Fundamentals of Quantum Chemistry: Molecular Spectroscopy and Modern Electronic Structure Computations , Michael R.Mueller Kluwer Academic/Plenum, New York, 2001. $69.50 (265 pp.). ISBN 0-306-46596-5

Michael R. Mueller’s Fundamentals of Quantum Chemistry is designed as a practical introductory textbook for undergraduate and graduate students. Physical chemists and chemical physicists have a need for quantum mechanics texts that cover normal modes of vibration, molecular orbitals, and chemical reaction dynamics. Physics-oriented texts often omit these topics.

Quantum mechanics texts more specifically designed for chemists have been available for more than 50 years, with three current high-quality examples being Molecular Quantum Mechanics by P. W. Atkins and R. S. Friedman (Oxford U. Press, 1996), Quantum Chemistry, 4th ed., by Ira N. Levine (Prentice Hall, 1991), and Quantum Mechanics in Chemistry by George C. Schatz and Mark A. Ratner (Prentice Hall, 1953; Dover, 2002). Mueller’s book is not designed to compete with these excellent texts, but rather to present the basics of the subject to even second-year undergraduates. The author, however, recognizes that for some students this is a terminal course in quantum chemistry.

The book includes applications of quantum mechanics to the vibration, rotation, and electronic structure of molecules. Solid-state chemistry and polymers are excluded, as are most aspects of dynamics, although there are 16 pages on one-dimensional scattering.

We might ask, If one has the attention of young chemistry-oriented students for one semester, is this a good introduction to the subject? Quantum mechanical calculations are now firmly established as an everyday tool in the chemistry laboratory, especially for molecular geometries (conformational analysis), energy levels (spectroscopy), properties (dipole moments, polarizabilities), heats of reaction and equilibria (thermochemistry), and reaction mechanics (reactive barrier heights and thermochemical kinetics). Furthermore, chemists need to understand the conceptual framework of quantum mechanics, especially discreteness, uncertainty, coherence, interference, orbital symmetry, and tunneling. How well does the present text succeed in preparing students to appreciate the quantum mechanical concepts underlying modern calculations and interpretations of chemical phenomena?

In my opinion the book is well done in a limited number of these areas but is deficient in that it does not provide a broad enough view.
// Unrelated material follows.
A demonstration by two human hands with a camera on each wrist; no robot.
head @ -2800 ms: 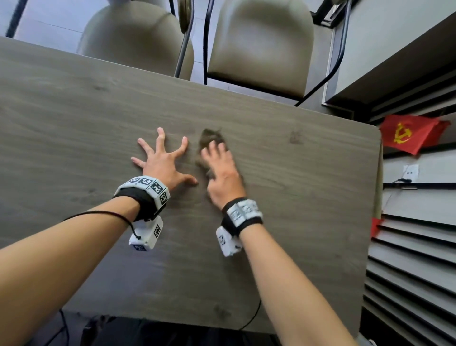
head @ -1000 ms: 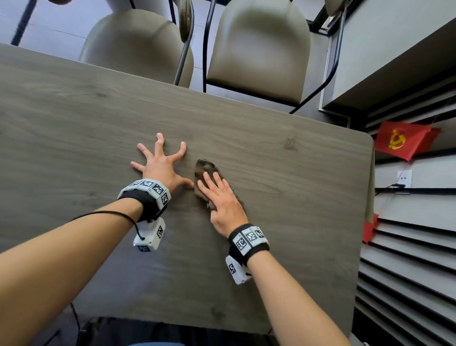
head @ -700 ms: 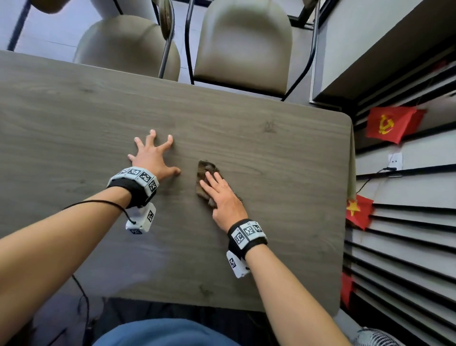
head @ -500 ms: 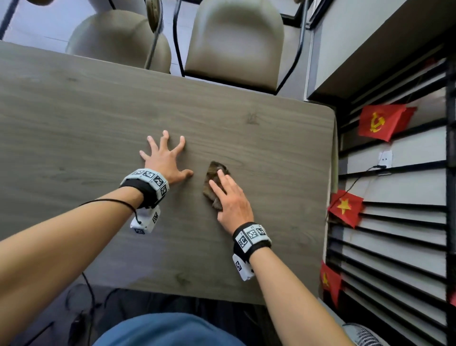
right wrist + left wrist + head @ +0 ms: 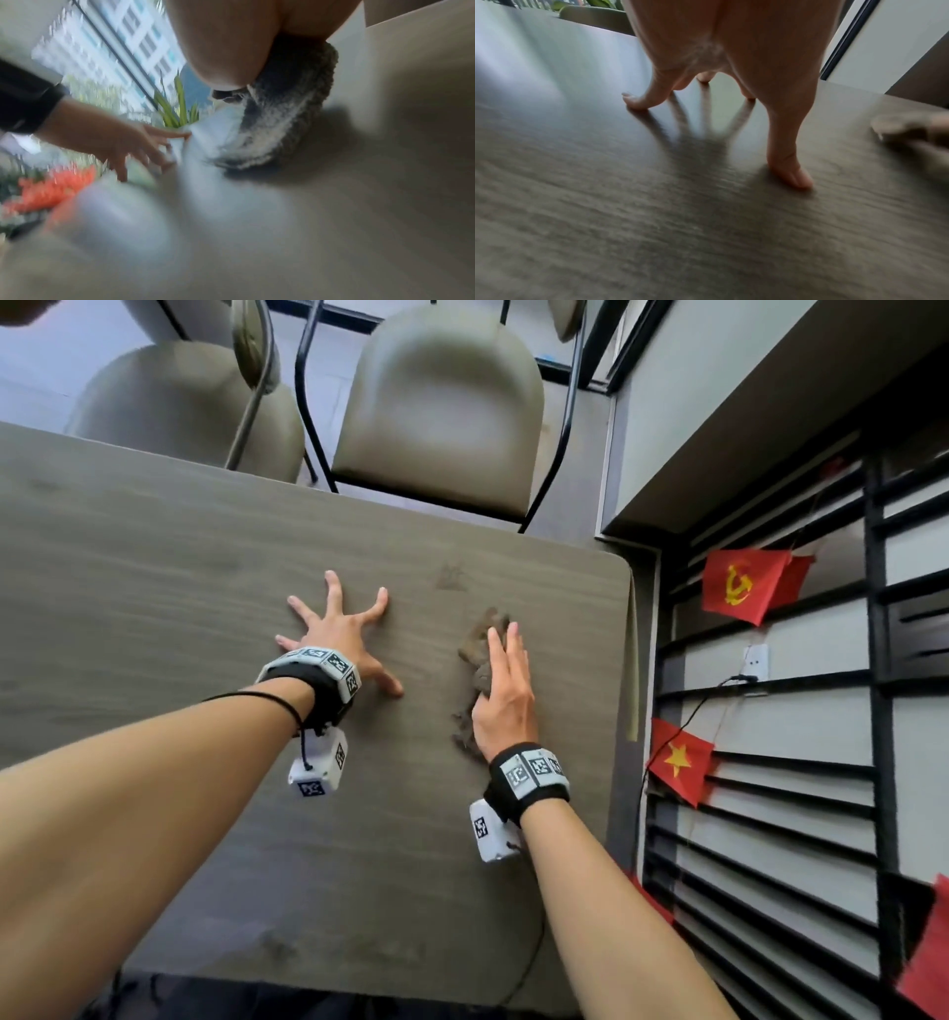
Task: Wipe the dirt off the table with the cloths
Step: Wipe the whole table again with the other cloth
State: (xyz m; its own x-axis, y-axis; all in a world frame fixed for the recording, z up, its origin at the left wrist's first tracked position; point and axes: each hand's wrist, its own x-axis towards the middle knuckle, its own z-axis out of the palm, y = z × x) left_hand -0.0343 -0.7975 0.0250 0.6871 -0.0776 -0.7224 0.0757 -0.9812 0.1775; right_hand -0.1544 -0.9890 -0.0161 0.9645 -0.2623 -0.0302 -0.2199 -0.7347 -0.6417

For example, a point in favor of the book is that the critical Born–Oppenheimer separation of electronic and nuclear motion is explained, but a weak point is that the author does not address some important questions: How good is the Born–Oppenheimer approximation as a quantitative method for normal molecules? (Very good indeed.) Or when do we need to go beyond this approximation? (For photochemistry, for example.)

Consider another example: harmonic vibrations and normal coordinates. Normal coordinates are explained in words, without derivation, which is a reasonable compromise for beginning students. Furthermore, the example of internal rotation (torsion) is provided, and the students can see a case in which the harmonic approximation breaks down. But the internal rotation problem is presented only in the context of rotations, and its relation to the harmonic approximation is not presented.

The author presents the self-consistent field (SCF) method for atoms but does not tie it in to the early chapters, in which the variational principle is presented; the student might not realize that the SCF method is an example of the variational method. The comparison between the configuration interaction method and perturbation theory for treating electronic correlation is too oversimplified to be helpful.

The treatment of electronic structure is the strongest part of the book, especially in that the author introduces molecular mechanics, semiempirical molecular orbital theory, solvation effects, and density functional theory (DFT), although all at a very introductory level. The discussion of DFT gives the impression that one can systematically optimize the exchange-correlation density functionals until they converge “closer and closer” to the correct result, but this is not true. The author also errs in stating that including solvation is formidable; this is not true either. Only one paragraph is devoted to transition states, and it is drastically inadequate.

In my opinion the text is too simplified and restricted in scope to be a good choice for introducing students to quantum chemistry. It does not provide the student with an adequate understanding of the fundamentals and concepts.